Убедясь, что это ему не кажется только, а есть на самом деле, Павлик проникся, наконец, и сам ее внутренней радостью и вот тогда-то сказал ей на ухо, что вполне одобряет ее выбор. Для него самого смысл сказанного им был шире, чем могла понять его Наталья Львовна: не только выбор мужа, но даже и выбор этих гостей.
Ему и в самом деле приятно было наблюдать, как гости деловито щелкали пальцами по бочонкам вина и довольно крякали, убеждаясь, что бочонки полны. Он, потирая руки и весело подмигивая полковнику, приготовлялся наблюдать, как будут опустошать эти три бочонка.
— Вот-то начнется битва русских с кабардинцами! — вполголоса, но очень выразительно сказал он полковнику, кивая сначала на гостей Макухина, потом на эти бочонки.
Лубочная книжонка под таким заглавием попалась ему как-то в детстве и поразила его тем, что в ней не было ни русских, ни кабардинцев, ни битвы, а действие происходило в каком-то баронском замке, совершенно неизвестно, где именно.

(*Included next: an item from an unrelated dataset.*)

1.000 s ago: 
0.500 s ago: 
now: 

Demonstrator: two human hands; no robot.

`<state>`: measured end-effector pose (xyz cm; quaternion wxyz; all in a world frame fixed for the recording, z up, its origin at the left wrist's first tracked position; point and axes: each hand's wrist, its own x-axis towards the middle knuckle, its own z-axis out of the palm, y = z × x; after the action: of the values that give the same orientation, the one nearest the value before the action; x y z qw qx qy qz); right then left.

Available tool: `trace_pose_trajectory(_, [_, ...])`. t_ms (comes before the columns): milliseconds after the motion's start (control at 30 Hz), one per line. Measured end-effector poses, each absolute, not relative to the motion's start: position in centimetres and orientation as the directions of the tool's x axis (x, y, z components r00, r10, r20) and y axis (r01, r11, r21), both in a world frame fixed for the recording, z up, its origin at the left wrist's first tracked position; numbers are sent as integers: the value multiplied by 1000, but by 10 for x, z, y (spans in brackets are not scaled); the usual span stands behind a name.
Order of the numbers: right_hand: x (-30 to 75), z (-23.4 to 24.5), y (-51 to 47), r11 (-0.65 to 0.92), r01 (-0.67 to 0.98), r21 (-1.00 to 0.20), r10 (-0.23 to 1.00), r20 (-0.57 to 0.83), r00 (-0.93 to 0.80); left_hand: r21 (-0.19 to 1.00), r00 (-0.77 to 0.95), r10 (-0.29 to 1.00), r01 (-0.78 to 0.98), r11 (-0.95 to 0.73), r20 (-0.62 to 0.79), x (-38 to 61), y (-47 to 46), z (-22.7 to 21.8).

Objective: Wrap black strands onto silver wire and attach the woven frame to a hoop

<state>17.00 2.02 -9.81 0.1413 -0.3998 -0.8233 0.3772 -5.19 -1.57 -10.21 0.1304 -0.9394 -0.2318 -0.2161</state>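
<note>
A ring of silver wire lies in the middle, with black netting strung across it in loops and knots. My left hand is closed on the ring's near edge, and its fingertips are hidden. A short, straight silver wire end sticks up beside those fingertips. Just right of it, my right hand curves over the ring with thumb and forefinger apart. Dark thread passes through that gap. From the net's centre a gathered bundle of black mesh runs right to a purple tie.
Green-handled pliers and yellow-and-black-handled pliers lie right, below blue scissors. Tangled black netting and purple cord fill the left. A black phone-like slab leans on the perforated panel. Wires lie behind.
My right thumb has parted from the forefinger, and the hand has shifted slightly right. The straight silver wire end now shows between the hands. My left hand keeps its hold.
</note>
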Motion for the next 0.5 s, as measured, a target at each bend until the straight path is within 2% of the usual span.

Полковник, который после свадьбы Ивана довольно часто встречался с Павликом и привык к нему, отечески ласково похлопал его по спине. Павлик видел, что он, — в мундире и с орденами, — чувствовал себя тут, у зятя, среди поддевок, бушлатов и ситцевых платков, не особенно ловко, и внутренне ликовал, и ему все хотелось подшутить над ним. Однако подшучивать пока не представлялось возможности, тем более что очень тесно к своему мужу держалась слепая, которая, конечно, тоже и в еще большей степени, чем полковник при орденах, должна была хоть сколько-нибудь освоиться с этим новым для нее положением: она ведь только слышала, какими хриплыми голосами говорили гости, как они густо кашляли и как стучали их тяжелые сапоги.